The unavoidable conclusion then, which we see at the top of the tree:
IF the more often I’m exposed to a risky situation increases my combined risk (just like the Russian roulette) AND I’m at an X% risk from infection AND a Y% risk from vaccination, THEN by getting vaccinated my combined risk of heart problems goes from X% to X%+Y% .
The standard answer, when the risk from the vaccines is pointed out, is that Covid infection carries the same or a bigger risk. The tacit assumption is that the vaccines prevent infection. This assumption is erroneous, for real life data already show they don’t, they actually even increase it, and this failure is by now generally admitted, even by the CDC.
So, why do we still assume this? This assumption is to a large extent rooted in a lack of precision in our use of language; we are used to attributing a certain meaning to the word “vaccine”; that a vaccine prevents infection, but those in question here do not.
This lack of precision lies behind the false belief that infection and vaccination are mutually exclusive. It is, in the lingo of visual logical analysis, the critical root cause.
You can read more about logic trees in my book From Symptoms to Causes - Applying the Logical Thinking Process to an Everyday Problem. Those tools were originally developed for solving complex and deep rooted business problems, but I have found them no less useful for decision making in daily life, and for identifying logical errors in general.
After 30 months at, or even beyond the edge of reason, strict and precise logical analysis is invaluable, both for our own thinking and no less as a tool to help us think through complex matters with other people, perhaps even with someone who doesn’t agree with us.
The discrepancy between study findings and authors’ synthesis seems to be getting wider and wider. Another recent example is a new Icelandic study that found the vaccinated to be 42% more likely to become reinfected with Covid than the unvaccinated. This is a large increase, but in their synthesis the authors describe the probability for the vaccinated as “slightly higher”. This, as well as the glaring discrepancy in the Thai study, is most probably not caused by an inability to think logically. It is more likely that somewhere in the tree of causality we might find censorship or self-censorship. The Icelandic study has made waves already, and one can only wonder if the authors are terrified of this? Terrified of never getting published again? Terrified of being branded “anti-vaxxers”? At least, this morning (August 18th) I saw an interview with them on page two in the main Icelandic newspaper where they categorically downplay, in fact deny, their own results.

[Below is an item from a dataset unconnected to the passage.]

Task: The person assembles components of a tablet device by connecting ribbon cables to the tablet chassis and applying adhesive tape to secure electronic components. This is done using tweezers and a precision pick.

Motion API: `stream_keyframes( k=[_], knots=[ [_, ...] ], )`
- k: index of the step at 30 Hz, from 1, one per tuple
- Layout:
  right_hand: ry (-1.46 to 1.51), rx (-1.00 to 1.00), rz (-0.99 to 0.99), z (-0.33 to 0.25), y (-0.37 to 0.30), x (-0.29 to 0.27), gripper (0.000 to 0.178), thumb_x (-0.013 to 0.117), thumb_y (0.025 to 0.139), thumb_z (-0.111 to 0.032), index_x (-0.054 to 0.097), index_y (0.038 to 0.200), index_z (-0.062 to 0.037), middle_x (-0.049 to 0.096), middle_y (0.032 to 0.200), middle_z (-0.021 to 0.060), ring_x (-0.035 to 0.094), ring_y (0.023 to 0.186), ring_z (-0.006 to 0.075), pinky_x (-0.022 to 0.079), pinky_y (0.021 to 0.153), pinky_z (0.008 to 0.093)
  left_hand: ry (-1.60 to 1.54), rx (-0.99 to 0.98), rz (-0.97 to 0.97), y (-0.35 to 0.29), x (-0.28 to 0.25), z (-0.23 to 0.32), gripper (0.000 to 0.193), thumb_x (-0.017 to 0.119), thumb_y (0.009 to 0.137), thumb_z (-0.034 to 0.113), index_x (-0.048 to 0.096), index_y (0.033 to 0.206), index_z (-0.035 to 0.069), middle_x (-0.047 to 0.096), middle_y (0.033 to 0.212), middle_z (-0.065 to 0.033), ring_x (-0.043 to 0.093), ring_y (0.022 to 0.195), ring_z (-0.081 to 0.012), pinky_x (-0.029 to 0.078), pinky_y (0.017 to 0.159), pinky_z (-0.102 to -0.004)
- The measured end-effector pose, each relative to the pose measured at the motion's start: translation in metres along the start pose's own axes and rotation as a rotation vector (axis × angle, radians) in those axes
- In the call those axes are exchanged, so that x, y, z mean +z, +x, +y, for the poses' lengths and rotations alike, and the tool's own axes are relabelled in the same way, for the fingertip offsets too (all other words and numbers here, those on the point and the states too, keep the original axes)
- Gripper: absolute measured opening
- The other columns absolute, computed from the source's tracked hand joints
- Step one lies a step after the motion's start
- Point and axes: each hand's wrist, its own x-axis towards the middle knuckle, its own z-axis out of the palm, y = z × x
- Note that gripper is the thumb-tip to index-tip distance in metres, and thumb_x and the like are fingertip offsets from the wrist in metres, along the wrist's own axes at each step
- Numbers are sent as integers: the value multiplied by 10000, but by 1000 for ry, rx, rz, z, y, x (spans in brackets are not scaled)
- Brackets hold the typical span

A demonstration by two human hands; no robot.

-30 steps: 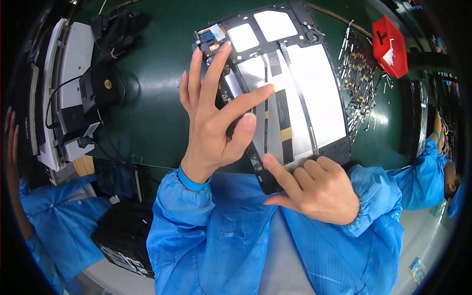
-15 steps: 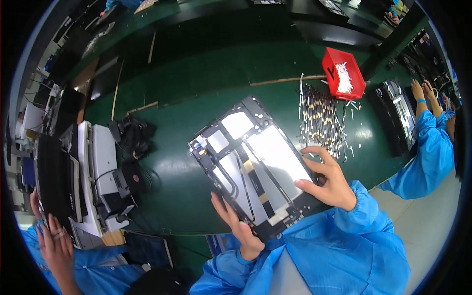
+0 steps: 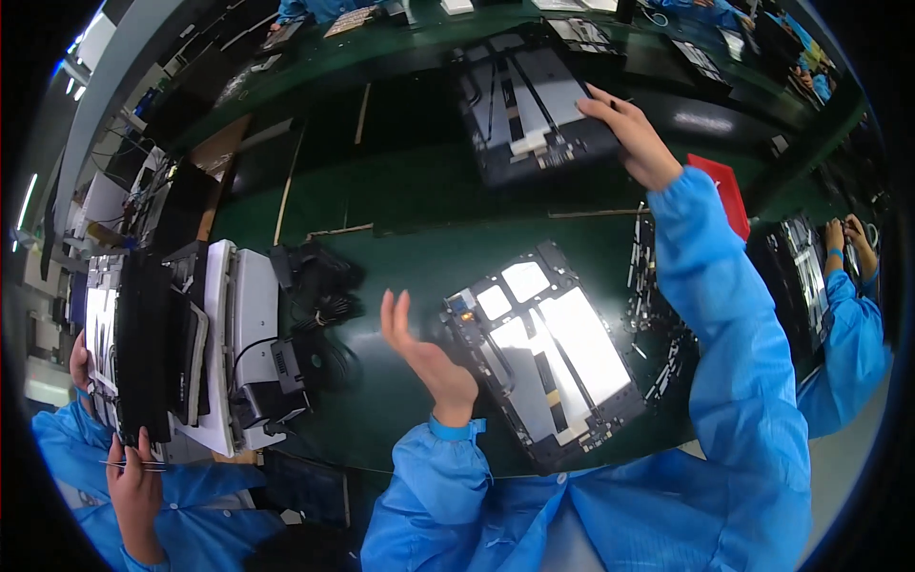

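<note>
My right hand (image 3: pixel 634 138) is stretched far forward. Its fingers and thumb grip the right edge of an opened tablet (image 3: pixel 543 81), whose inner parts face up, above the dark far side of the bench. A second opened tablet (image 3: pixel 562 357) lies before me on the green bench, showing silver plates, black cables and a circuit strip along its near edge. To its left, my left hand (image 3: pixel 431 367) is raised with fingers outstretched, holding nothing.
Black adapters with cables (image 3: pixel 319 276) lie on the left, by a white-and-grey case (image 3: pixel 253 334). A co-worker's hand (image 3: pixel 138 486) with tweezers is near upright tablet-like units. A red bin (image 3: pixel 721 191) and small black cables (image 3: pixel 672 367) are partly behind my right sleeve.
Both hands gripped one opened tablet before. Now one lies on the bench, while my right hand has reached forward with another. My left hand has let go; the view has shifted.
</note>
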Motion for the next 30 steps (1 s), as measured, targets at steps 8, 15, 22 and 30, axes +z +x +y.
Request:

Those are just two recent examples. In fact we’ve seen this again and again, and the problem is certainly not new. What is behind it? It is important to avoid jumping to conclusions. We must focus on the system as a whole instead of isolated incidents or blaming individuals. Instead we must ask if there is a deep-seated systemic root cause and what it may be? Chances are that rigorous logical analysis might help us identify it.
* Applying the ratio provided by the authors for myocarditis to all heart damage.
The only way they can get these studies published is if they say positive things about the vaccines. It’s great that they realise that people are smart enough to decipher the information and make their own decisions. At least we are getting these sorts of papers published. If they said negative things about the vaccines they would never be published. Sadly, that’s life in the time of COVID.
Thank you for this analysis. The notion of additive effects becomes clear yes, but only once people are aware this is not a simple 'either/or' decision. Yet, we have been given so much false information about vax effectiveness intended to generate simplistically automated decisions.